#### Dataset section:
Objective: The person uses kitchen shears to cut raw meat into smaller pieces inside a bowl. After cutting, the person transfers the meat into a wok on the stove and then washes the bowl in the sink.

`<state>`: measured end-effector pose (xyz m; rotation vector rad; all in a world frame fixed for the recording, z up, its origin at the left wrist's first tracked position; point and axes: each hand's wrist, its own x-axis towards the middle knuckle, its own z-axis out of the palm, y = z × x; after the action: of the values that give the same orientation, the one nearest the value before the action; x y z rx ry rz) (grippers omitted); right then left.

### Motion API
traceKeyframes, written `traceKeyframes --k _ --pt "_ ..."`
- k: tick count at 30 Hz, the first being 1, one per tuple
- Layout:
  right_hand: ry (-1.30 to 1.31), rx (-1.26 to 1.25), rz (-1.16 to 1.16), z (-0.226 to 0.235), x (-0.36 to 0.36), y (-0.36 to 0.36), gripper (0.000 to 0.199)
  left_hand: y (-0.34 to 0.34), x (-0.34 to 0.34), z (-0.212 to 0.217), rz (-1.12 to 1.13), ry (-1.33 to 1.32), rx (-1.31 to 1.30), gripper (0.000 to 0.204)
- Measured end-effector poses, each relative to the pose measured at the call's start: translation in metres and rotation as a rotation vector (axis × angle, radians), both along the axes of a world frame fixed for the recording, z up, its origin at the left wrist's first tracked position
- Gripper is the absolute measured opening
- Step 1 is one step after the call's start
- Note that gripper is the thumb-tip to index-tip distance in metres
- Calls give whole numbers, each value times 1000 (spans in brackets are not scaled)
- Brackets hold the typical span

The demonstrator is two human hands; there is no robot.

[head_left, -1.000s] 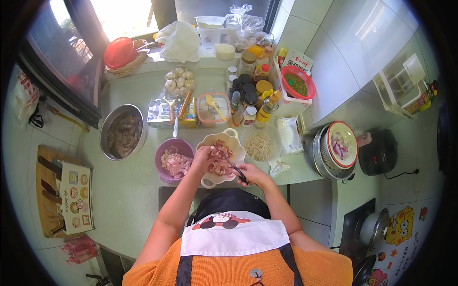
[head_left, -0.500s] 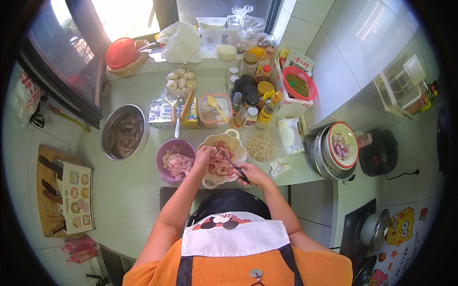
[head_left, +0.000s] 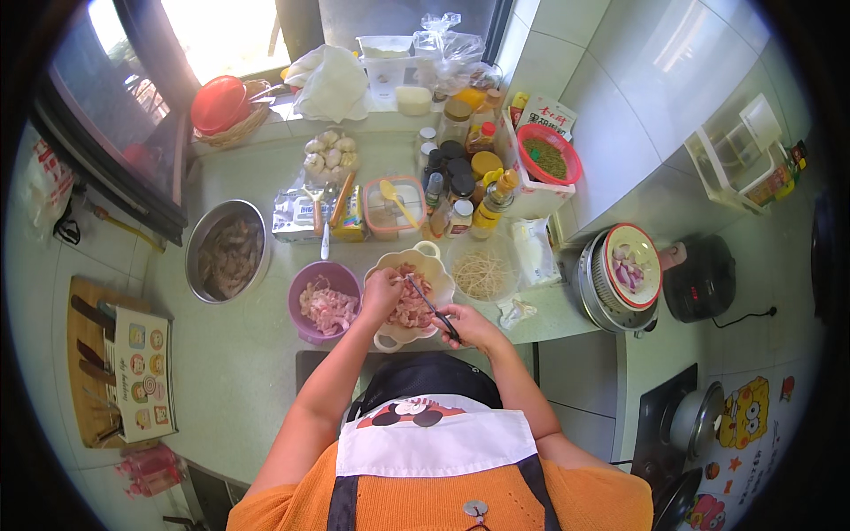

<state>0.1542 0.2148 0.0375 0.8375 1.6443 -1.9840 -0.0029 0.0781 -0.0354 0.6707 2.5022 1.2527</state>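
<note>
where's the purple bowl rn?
Head view, centre-left on the counter: the purple bowl sits just left of the cream bowl under the hands, right of the steel bowl.

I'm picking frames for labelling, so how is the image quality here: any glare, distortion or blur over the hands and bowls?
Head view: strong fisheye bend at the dark rim; window blown out top left; left hand, right hand and cream bowl evenly lit and sharp; purple bowl clear too.
</note>
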Motion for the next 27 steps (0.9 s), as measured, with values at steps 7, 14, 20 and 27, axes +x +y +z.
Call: traceKeyframes --k 7,14,20,27 --pt "-28 -4 40 0 4 0 32 3 0 -4 35 -59 62 21" --pt "-46 -9 84 2 6 0 37 4 2 3 58 -127 51 19" --pt "-3 -82 66 -1 7 3 34 5 8 -5 -11 68 9 17" --pt "28 -130 29 1 9 5 32 9 15 12 4 100 -40 15"
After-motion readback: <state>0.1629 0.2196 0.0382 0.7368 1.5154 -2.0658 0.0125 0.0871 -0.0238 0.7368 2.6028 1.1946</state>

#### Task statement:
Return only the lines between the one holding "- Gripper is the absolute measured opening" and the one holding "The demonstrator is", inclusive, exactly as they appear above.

#### Task output:
- Gripper is the absolute measured opening
- Step 1 is one step after the call's start
- Note that gripper is the thumb-tip to index-tip distance in metres
- Calls give whole numbers, each value times 1000 (spans in brackets are not scaled)
- Brackets hold the typical span

The demonstrator is two human hands; there is no robot.

This answer has no further content.